> _Exercise brief_: Key in the whole listing below again, keeping every word as it is.

**** Information shown

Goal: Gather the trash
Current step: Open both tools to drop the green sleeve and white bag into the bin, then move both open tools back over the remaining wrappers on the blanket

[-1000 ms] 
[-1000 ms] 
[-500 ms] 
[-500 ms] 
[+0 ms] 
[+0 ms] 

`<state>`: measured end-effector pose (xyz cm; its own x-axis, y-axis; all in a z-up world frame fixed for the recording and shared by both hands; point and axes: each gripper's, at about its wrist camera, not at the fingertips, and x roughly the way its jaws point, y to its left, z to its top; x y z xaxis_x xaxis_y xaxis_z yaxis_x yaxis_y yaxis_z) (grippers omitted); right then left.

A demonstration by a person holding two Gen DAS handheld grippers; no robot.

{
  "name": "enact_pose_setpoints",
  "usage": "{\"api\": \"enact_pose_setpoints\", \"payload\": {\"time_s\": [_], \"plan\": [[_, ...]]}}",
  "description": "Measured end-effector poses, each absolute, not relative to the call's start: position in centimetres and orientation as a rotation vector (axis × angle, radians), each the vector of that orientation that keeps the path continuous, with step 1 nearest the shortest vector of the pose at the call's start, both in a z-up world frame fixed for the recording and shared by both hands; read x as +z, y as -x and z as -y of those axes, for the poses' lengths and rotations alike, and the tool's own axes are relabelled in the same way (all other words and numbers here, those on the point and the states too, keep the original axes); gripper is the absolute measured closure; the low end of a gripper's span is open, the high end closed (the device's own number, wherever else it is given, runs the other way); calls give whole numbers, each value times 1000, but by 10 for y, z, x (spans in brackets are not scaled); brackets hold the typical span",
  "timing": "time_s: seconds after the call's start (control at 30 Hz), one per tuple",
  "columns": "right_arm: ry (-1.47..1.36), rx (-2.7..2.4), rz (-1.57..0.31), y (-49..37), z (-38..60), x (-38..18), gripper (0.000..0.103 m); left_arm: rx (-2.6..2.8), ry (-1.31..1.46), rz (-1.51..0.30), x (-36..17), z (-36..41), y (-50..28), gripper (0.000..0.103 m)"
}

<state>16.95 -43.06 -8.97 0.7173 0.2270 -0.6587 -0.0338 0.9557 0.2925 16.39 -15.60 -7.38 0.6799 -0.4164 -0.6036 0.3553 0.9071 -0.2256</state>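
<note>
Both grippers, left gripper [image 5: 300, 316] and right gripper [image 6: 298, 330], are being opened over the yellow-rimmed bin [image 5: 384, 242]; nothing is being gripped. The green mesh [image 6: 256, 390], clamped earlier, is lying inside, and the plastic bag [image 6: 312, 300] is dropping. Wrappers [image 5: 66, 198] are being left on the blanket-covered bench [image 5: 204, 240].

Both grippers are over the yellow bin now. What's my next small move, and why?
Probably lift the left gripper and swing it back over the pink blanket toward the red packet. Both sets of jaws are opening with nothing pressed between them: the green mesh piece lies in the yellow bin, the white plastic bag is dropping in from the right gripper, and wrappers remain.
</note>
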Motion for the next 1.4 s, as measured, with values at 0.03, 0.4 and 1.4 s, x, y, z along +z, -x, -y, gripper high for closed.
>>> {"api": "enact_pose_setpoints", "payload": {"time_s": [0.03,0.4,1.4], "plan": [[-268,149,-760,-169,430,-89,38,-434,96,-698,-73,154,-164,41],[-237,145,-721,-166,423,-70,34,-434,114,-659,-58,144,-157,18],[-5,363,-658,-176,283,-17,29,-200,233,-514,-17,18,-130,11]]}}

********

> _Response area_:
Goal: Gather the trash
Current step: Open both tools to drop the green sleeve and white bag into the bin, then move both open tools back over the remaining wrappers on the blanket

[-1000 ms] 
[-1000 ms] 
[-500 ms] 
[-500 ms] 
[+0 ms] 
[+0 ms] 

`<state>`: measured end-effector pose (xyz cm; its own x-axis, y-axis; all in a z-up world frame fixed for the recording and shared by both hands; point and axes: each gripper's, at about its wrist camera, not at the fingertips, and x roughly the way its jaws point, y to its left, z to its top; x y z xaxis_x xaxis_y xaxis_z yaxis_x yaxis_y yaxis_z) (grippers omitted); right then left.

A demonstration by a person holding two Gen DAS handheld grippers; no robot.

{
  "name": "enact_pose_setpoints",
  "usage": "{\"api\": \"enact_pose_setpoints\", \"payload\": {\"time_s\": [_], \"plan\": [[_, ...]]}}",
  "description": "Measured end-effector poses, each absolute, not relative to the call's start: position in centimetres and orientation as a rotation vector (axis × angle, radians), each the vector of that orientation that keeps the path continuous, with step 1 nearest the shortest vector of the pose at the call's start, both in a z-up world frame fixed for the recording and shared by both hands; read x as +z, y as -x and z as -y of those axes, for the poses' lengths and rotations alike, and the tool's own axes are relabelled in the same way (all other words and numbers here, those on the point and the states too, keep the original axes); gripper is the absolute measured closure; the low end of a gripper's span is open, the high end closed (the device's own number, wherever else it is given, runs the other way); calls give whole numbers, each value times 1000, but by 10 for y, z, x (spans in brackets are not scaled); brackets hold the typical span",
  "timing": "time_s: seconds after the call's start (control at 30 Hz), one per tuple",
  "columns": "right_arm: ry (-1.47..1.36), rx (-2.7..2.4), rz (-1.57..0.31), y (-49..37), z (-38..60), x (-38..18), gripper (0.000..0.103 m); left_arm: rx (-2.6..2.8), ry (-1.31..1.46), rz (-1.51..0.30), x (-36..17), z (-36..41), y (-50..28), gripper (0.000..0.103 m)"
}

<state>16.95 -43.06 -8.97 0.7173 0.2270 -0.6587 -0.0338 0.9557 0.2925 16.39 -15.60 -7.38 0.6799 -0.4164 -0.6036 0.3553 0.9071 -0.2256</state>
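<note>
Both grippers, left gripper [image 5: 300, 316] and right gripper [image 6: 298, 330], are being opened over the yellow-rimmed bin [image 5: 384, 242]; nothing is being gripped. The green mesh [image 6: 256, 390], clamped earlier, is lying inside, and the plastic bag [image 6: 312, 300] is dropping. Wrappers [image 5: 66, 198] are being left on the blanket-covered bench [image 5: 204, 240].

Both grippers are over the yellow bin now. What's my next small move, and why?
Probably lift the left gripper and swing it back over the pink blanket toward the red packet. Both sets of jaws are opening with nothing pressed between them: the green mesh piece lies in the yellow bin, the white plastic bag is dropping in from the right gripper, and wrappers remain.
</note>
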Motion for the next 1.4 s, as measured, with values at 0.03, 0.4 and 1.4 s, x, y, z along +z, -x, -y, gripper high for closed.
>>> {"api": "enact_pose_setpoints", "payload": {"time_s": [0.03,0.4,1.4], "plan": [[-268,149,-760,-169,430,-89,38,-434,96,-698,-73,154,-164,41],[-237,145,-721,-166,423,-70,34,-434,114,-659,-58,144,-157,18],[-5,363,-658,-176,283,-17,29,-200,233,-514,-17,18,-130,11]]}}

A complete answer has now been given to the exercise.